Ps 94:19 “When anxiety was great within me, your consultation brought joy to my soul”
It’s easy for me to fall into my “You’re-not-good-enough thinking, “You should be in X place by now” and then try to project X into my behavior. This breeds anxiety. It happens when I lose sight of how much God loves me. He lifts my down cast face up into his hands and He whispers, “But you will not even need to fight [..] stand still and watch the Lord’s victory.”
This concept of taking on more than we are able or ready for would be unheard of in physical fitness. Imagine if I thought I should be lifting 300 lb by now, when in actuality I can only lift 120lb, I stepped up to the bar and tried to lift 300lb anyway. I would literally be crushed under the weight. This is what I can do to myself emotionally. I try to lift more than I can only to be crushed by the weight, or I expect others to lift more because I think that is the standard. But it’s not God’s standard. I see more and more how this behavior is rooted in my pride and perfectionism, not in God’s perfect mercy and grace. He is with me when I am afraid and He goes before me in each battle.

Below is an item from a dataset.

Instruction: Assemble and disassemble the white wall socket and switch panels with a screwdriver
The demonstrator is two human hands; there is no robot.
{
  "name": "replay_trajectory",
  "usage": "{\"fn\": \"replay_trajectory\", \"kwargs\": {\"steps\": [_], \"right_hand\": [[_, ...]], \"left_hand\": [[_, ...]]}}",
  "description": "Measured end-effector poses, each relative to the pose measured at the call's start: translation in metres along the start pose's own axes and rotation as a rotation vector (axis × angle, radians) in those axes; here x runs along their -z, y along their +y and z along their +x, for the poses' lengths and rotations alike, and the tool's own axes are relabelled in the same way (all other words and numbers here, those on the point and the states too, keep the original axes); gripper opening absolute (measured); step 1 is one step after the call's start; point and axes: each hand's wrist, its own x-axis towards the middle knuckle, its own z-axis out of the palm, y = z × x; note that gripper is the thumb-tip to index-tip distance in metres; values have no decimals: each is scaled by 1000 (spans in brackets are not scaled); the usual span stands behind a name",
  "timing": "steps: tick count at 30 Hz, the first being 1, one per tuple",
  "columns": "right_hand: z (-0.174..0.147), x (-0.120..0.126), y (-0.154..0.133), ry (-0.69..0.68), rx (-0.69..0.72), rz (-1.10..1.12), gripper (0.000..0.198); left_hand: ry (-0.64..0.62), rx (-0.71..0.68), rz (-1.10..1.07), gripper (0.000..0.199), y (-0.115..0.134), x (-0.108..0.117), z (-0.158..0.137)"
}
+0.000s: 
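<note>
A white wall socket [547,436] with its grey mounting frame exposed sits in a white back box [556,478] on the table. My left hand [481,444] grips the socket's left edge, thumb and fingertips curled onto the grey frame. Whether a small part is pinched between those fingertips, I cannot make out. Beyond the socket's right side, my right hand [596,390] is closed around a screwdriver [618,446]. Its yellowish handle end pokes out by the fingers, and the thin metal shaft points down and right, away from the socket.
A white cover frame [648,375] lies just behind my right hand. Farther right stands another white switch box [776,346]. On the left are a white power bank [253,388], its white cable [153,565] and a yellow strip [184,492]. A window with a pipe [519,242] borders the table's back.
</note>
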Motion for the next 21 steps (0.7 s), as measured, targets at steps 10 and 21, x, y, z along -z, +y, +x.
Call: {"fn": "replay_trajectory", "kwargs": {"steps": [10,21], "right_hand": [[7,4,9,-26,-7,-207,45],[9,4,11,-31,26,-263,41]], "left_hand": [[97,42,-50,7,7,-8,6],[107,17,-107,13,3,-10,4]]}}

Accepting others for who and where they are starts with accepting God’s mercy for me. When I accept my portion and my boundaries, I embrace my most authentic self, and that girl, because she is enough, can accept and respect others, without judgment. She no longer needs to be something she is not, and can accept others for who they are.
“He [Jesus] never forced anyone to believe or obey Him, nor did He ever compromise anyone’s responsibility to live with the consequences of his or her choice. […] Jesus was neither compelled by anyone to act a certain way, nor did He compel anyone else to act a certain way. Jesus never violated people’s right to choose their own behavior, but rather He allowed them to experience the consequences of their free choices. […] His ministry was “clean” grieving, unadulterated by any compulsion to force His own solution. He let others make their own choices, and He silently insisted on His own right to make His choices.” – Nancy Groom, From Bondage to Bonding
The above Nancy Groom quote is so convicting and inspiring to me. It is such an authentic and vulnerable illustration of who Jesus was, with his disciples, with Judas, and with others. As Groom illustrates her point she highlights how Jesus never forced his disciples to follow him, he asked, and left the choice to them. He did the same with Judas. He accepted them for who they were and accepted their decisions, even if they hurt him. Loving others this way, accepting them and their choices is impossible if I am the source of my self-worth. I fall short of my perfectionist standard and so do others. It can be scary and hard to expose ourselves to other’s decisions. It can grieve us if we see their choices hurting them. When I see those I love hurting it is easy to want to step in and “fix it”, but I’m learning to trust God instead. When I entrust myself to Him it becomes easier to entrust others to him as well.
Because of how I perceived love in my childhood it can make receiving the message of God’s grace and love more difficult, to truly accept that I am made in His likeness. It is a daily faith decision to believe in God’s love for me, His graceful, relentless love. It is this love that gives me the courage to be my imperfect self, to fall short of my standards and into His grace in full assurance of acceptance. When I do, I let go of the notion of not-good-enough. I don’t need to force my own solution. I can stand still and watch the Lord’s victory. This is my prayer, my hope, who I want to be more and more each day, in Him.